What are some possible solutions and how are choices limited?
Possible solutions will be limited by technical, economic, legal, systemic, value-based and political considerations, as well as the constraints of time. Health Impact Assessment has been posited as a solution to poor population health outcomes but Mahoney (Ch 5) argues that its application has been made extraordinarily difficult by just these factors. It is important for the analyst to identify such limitations in order to discount impractical suggestions and allow for the generation of realistic solutions. Chapter 3 details some serious institutional problems with consequences for the effective development and implementation of health policy. In the Australian context, policies on the provision of medical care have historically been limited by factors including the Federal Constitution’s protection of the medical and dental professions from ‘civil conscription’, the power and influence enjoyed by bodies representing the medical profession (Ch 4) and political sensitivities. Choices might be limited too, or modified, by changing conceptions and practices within the public sector. These might relate to notions of accountability, to what is in the public interest, and by whom and to whom should health programs be delivered (Ch 7).

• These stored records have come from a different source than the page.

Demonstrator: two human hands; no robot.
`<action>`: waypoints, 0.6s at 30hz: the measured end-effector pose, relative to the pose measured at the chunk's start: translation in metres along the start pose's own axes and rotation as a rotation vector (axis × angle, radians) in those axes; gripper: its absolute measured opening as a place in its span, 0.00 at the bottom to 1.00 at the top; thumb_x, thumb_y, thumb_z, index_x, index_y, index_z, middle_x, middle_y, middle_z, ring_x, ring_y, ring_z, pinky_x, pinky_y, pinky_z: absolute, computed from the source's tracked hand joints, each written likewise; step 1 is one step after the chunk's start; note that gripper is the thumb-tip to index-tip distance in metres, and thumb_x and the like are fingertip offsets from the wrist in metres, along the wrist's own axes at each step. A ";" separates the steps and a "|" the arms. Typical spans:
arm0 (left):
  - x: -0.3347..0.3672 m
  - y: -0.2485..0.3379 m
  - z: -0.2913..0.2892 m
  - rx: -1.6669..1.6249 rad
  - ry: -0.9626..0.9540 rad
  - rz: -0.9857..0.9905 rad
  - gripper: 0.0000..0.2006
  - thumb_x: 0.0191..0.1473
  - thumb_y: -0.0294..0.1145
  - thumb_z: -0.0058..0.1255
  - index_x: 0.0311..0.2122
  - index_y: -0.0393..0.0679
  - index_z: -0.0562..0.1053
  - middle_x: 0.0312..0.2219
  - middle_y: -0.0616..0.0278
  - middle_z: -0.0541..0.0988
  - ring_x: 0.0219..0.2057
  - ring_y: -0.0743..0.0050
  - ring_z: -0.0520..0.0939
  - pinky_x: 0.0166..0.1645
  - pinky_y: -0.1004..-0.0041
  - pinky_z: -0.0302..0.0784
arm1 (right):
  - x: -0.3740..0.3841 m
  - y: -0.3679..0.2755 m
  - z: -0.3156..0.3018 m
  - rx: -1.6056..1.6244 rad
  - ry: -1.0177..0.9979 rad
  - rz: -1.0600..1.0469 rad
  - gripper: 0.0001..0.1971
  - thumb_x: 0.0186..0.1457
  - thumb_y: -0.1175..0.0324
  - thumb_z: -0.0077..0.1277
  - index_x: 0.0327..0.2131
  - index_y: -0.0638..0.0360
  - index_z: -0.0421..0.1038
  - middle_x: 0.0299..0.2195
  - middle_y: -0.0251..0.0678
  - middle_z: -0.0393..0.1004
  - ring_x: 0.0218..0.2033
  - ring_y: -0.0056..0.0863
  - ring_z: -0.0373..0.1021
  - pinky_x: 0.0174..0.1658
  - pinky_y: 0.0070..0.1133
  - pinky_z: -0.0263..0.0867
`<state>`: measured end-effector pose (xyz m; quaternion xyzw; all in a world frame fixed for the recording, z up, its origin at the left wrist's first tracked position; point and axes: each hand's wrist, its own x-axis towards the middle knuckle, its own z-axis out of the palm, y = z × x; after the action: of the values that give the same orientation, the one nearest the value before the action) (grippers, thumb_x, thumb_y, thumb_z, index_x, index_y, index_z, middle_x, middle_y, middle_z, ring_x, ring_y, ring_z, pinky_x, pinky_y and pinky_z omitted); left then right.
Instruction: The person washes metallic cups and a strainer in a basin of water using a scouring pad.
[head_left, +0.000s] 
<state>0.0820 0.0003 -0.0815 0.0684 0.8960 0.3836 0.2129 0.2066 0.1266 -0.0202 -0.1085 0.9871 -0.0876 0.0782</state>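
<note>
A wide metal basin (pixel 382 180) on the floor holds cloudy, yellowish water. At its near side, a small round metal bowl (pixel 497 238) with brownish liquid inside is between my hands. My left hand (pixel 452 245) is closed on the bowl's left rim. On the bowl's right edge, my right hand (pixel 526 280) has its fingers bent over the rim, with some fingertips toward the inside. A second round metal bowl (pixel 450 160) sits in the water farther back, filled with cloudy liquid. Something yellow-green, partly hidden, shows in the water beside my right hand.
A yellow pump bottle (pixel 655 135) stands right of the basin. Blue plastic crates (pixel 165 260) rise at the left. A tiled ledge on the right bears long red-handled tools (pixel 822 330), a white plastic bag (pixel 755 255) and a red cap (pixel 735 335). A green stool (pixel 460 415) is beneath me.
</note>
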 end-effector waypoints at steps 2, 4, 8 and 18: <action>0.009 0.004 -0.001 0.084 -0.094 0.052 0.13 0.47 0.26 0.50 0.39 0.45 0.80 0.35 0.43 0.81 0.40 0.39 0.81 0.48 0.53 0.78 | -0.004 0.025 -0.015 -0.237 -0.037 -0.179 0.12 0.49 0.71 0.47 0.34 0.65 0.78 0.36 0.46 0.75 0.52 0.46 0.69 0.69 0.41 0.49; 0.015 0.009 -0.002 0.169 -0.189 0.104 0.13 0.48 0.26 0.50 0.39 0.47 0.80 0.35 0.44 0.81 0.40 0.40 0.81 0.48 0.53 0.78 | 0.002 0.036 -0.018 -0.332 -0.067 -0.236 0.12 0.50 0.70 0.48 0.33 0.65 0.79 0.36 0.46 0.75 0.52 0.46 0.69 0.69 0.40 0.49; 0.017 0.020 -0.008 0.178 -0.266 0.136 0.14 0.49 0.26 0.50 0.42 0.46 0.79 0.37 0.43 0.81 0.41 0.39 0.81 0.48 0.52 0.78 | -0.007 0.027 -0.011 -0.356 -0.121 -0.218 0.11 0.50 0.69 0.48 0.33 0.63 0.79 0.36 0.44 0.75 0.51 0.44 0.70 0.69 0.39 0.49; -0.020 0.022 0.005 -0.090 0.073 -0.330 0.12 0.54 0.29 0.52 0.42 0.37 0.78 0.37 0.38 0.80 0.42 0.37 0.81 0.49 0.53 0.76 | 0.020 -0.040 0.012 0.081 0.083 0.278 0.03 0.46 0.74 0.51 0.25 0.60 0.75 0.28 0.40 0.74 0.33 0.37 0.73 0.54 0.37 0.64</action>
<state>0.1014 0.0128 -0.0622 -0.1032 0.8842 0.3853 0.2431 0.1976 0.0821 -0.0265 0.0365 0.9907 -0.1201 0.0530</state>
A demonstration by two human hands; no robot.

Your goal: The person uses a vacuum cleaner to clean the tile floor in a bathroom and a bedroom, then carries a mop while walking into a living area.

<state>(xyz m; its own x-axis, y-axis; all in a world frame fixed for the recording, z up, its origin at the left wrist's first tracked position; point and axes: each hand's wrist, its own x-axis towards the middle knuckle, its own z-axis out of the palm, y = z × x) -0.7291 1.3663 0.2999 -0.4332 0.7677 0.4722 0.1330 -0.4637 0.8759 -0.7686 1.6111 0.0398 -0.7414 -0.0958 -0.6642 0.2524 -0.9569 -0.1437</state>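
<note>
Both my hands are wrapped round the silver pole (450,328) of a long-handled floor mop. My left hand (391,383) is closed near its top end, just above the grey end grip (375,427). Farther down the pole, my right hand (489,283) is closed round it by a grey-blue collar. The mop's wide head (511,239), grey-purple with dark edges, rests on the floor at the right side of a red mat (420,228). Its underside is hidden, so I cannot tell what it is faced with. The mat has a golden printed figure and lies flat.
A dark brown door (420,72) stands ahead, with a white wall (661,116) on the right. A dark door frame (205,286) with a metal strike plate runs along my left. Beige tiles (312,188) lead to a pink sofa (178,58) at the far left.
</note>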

What values are relevant to the problem and to possible solutions?
Values might affect both the definition of a problem and the solutions possible to respond to it, as well as our ability to negotiate policy. As is explained in Chapter 12, trust is an essential element of public policy. The public must trust the government and those participating in policy networks will be hampered by the absence, or by low levels, of trust. In Chapter 13 the role of the state in safeguarding human life, while recognising ethical limitations to permit dignity in dying, is explored. The authors of Chapter 14 write of efforts to assert the human rights dimensions of health and counter racism and negative cultural prejudices. Chapter 21 explores problems with the oft-asserted value of uniformity and the ramifications of efforts to realise it in the area of food safety.

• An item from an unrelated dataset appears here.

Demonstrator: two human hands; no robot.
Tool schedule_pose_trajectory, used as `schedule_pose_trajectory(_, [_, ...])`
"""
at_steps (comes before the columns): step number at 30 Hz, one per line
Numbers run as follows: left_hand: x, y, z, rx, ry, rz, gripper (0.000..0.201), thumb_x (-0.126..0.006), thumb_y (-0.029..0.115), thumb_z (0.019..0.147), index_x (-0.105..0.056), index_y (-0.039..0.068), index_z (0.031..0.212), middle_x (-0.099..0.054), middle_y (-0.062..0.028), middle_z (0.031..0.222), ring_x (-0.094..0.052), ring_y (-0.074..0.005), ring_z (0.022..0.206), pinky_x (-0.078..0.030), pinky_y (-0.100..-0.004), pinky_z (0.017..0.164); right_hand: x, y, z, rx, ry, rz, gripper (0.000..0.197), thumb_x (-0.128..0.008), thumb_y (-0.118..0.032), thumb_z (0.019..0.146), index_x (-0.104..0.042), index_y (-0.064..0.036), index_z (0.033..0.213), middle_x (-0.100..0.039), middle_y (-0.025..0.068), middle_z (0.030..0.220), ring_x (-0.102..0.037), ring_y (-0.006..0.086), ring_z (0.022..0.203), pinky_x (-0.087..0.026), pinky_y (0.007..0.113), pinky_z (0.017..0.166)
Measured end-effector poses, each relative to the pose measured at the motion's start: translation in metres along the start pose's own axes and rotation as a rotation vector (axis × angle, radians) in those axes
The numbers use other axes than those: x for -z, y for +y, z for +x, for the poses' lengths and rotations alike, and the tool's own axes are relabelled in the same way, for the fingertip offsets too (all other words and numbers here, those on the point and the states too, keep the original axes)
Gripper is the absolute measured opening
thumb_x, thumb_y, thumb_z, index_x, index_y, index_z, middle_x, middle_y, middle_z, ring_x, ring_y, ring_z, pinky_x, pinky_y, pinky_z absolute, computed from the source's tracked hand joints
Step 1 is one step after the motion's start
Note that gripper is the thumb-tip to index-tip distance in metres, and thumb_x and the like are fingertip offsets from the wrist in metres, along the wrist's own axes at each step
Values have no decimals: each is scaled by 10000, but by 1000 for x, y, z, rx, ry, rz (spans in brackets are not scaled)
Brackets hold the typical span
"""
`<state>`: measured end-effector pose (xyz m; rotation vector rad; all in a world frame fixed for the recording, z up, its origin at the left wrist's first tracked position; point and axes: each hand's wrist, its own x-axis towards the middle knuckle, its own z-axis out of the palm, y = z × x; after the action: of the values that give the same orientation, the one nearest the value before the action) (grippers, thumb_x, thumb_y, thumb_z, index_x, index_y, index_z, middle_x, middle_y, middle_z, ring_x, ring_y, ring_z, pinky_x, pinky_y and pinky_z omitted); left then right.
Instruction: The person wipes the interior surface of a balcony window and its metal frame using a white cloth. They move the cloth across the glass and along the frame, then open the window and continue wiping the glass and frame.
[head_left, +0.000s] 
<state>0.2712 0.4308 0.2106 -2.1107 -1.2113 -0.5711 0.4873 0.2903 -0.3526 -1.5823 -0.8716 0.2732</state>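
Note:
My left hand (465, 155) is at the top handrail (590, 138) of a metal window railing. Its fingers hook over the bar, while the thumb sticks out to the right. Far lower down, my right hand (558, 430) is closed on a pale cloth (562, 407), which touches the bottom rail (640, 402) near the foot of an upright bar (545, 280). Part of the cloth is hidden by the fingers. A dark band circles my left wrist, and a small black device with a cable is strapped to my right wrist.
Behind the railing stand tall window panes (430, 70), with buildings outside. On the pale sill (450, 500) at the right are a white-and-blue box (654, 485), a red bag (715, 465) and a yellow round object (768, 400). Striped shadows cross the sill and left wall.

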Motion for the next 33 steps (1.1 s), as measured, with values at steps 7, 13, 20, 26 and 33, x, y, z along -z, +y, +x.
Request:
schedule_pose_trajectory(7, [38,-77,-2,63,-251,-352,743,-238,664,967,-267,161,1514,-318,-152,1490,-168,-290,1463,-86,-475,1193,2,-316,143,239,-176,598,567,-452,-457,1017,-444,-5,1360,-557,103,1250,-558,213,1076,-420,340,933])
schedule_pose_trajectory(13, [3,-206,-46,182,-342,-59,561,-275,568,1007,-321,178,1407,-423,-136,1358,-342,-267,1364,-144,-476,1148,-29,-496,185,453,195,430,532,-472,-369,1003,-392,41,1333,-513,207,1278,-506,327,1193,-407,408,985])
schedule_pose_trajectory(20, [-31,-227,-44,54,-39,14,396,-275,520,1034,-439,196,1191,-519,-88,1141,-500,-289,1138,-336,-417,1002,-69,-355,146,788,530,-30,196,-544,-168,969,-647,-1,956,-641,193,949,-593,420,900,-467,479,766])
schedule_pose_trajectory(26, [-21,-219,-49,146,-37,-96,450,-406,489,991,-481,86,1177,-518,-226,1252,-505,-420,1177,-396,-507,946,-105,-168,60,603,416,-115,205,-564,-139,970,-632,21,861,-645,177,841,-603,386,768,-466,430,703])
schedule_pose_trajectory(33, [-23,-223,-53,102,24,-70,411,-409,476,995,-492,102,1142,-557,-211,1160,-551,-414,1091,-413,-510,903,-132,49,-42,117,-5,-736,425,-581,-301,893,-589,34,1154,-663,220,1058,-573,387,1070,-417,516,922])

In considering values, it is important for policy analysts to consider their own positions and how this might influence the conduct of their analysis in terms of objectivity and bias. In some cases, analysts prefer to state their own value position at the outset. Others might adopt a method of consciously stating different value positions.
The reader is now invited to explore the chapters in this book, making use of the concepts and insights presented in this introduction with the aim of using problems as a focus of analysis. Additional conceptual material on policy as a process can be found in Chapter 2.